WHAT THE TASK REQUIRES
Among the lines of the material, copy those that hold the string "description".

━━ GIVEN MATERIAL

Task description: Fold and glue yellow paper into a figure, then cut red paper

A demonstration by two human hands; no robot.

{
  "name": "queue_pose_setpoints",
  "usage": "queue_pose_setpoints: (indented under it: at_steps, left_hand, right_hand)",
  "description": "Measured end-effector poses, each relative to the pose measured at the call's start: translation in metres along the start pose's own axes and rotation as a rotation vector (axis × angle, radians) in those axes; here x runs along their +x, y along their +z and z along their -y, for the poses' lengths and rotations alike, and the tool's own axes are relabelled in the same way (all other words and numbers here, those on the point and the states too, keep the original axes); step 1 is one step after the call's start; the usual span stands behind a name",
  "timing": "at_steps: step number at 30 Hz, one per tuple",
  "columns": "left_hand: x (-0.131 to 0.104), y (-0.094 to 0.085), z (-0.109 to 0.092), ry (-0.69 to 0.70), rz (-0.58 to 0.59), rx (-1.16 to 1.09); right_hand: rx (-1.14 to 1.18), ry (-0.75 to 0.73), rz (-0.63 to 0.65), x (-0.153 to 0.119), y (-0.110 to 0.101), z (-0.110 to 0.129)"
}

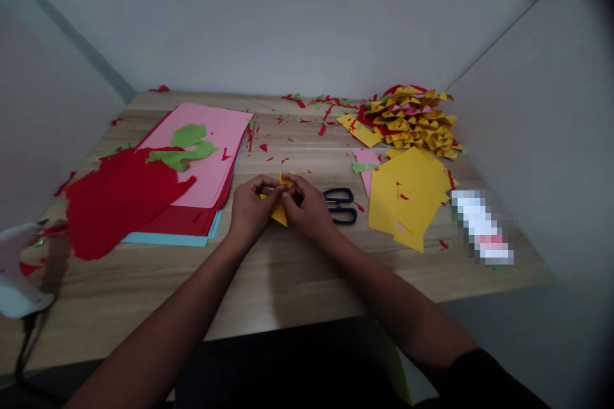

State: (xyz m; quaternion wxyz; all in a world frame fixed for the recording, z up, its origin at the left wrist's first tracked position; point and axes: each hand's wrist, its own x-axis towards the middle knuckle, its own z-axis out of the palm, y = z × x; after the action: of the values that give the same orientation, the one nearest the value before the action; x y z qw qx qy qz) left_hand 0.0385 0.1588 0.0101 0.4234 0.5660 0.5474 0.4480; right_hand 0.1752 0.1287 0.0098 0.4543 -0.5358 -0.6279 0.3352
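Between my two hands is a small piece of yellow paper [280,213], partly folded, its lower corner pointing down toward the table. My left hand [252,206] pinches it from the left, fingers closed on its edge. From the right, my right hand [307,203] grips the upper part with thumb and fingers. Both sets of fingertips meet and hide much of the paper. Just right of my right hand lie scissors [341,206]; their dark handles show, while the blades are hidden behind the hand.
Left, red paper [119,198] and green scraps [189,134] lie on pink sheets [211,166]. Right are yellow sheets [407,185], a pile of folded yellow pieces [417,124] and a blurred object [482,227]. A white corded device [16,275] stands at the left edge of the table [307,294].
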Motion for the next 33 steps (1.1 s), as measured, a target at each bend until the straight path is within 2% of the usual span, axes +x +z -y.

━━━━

ANSWER SPACE
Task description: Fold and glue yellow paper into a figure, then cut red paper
  "description": "Measured end-effector poses, each relative to the pose measured at the call's start: translation in metres along the start pose's own axes and rotation as a rotation vector (axis × angle, radians) in those axes; here x runs along their +x, y along their +z and z along their -y, for the poses' lengths and rotations alike, and the tool's own axes are relabelled in the same way (all other words and numbers here, those on the point and the states too, keep the original axes); step 1 is one step after the call's start; the usual span stands behind a name",

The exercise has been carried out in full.